**EXERCISE OBJECTIVE:**
Word for word, restate the lines from the one holding "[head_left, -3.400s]" through the last line of the material below, and leave every picture out.

**DATA SHOWN:**
***

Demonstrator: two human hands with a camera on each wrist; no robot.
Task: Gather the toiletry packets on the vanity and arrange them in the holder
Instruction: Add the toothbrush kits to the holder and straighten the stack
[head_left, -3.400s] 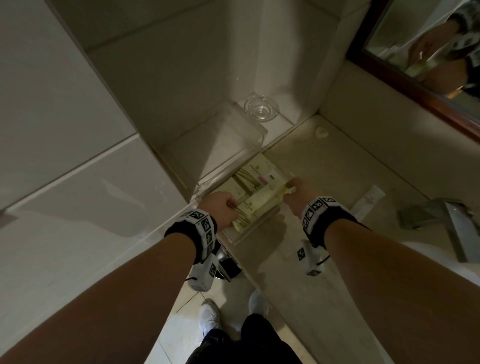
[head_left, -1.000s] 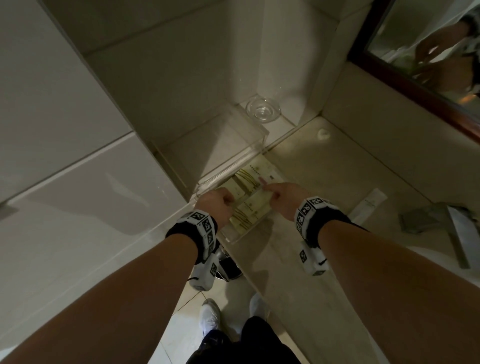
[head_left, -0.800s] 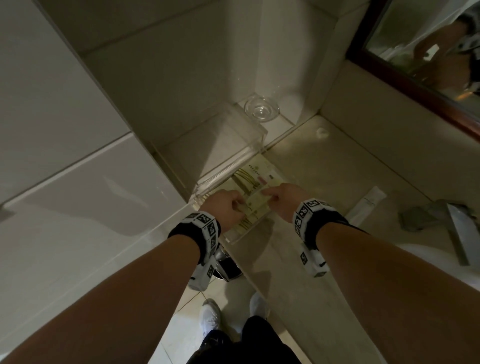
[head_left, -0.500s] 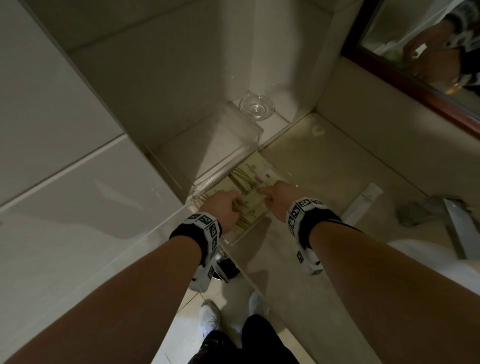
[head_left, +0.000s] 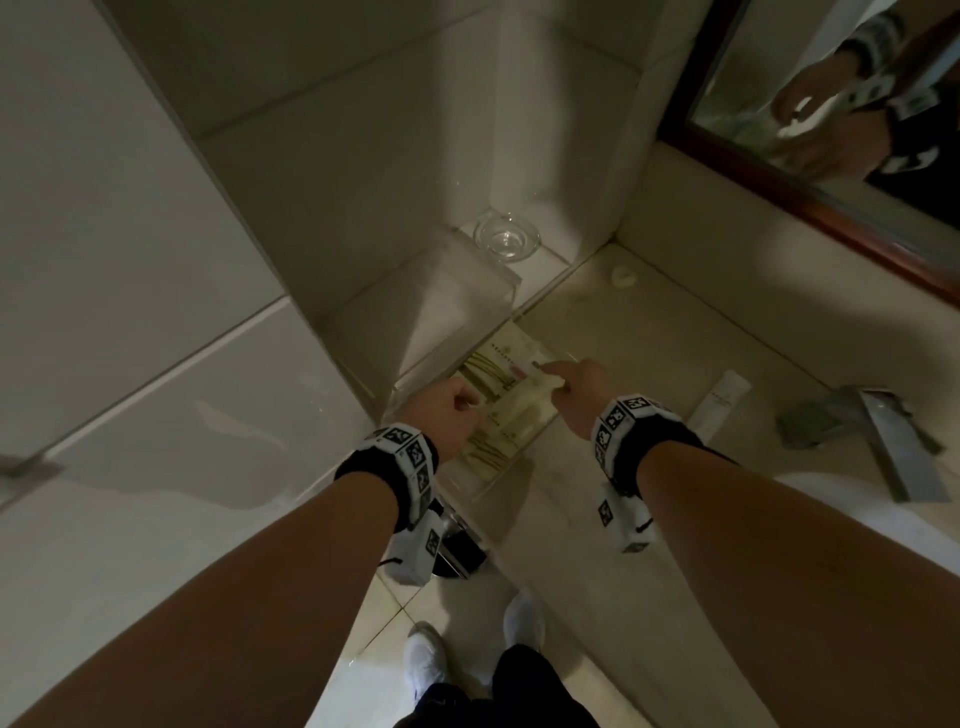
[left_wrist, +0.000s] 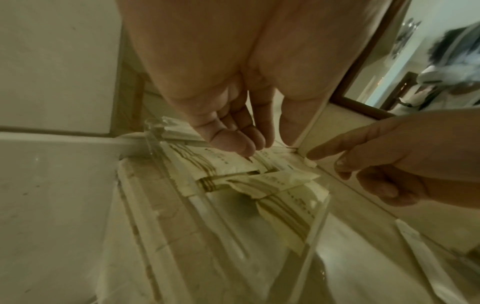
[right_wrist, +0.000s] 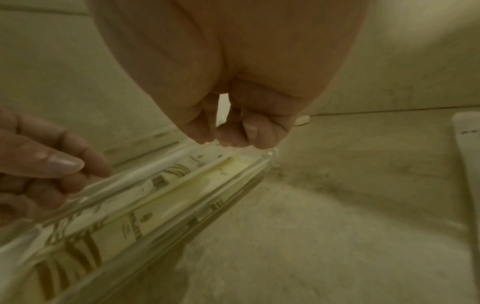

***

**WORKED SOLUTION:**
[head_left, -3.400s] 
[head_left, -1.000s] 
[head_left, -0.800s] 
[head_left, -0.500s] 
[head_left, +0.000s] 
[left_wrist, +0.000s] 
[right_wrist, +0.000s] 

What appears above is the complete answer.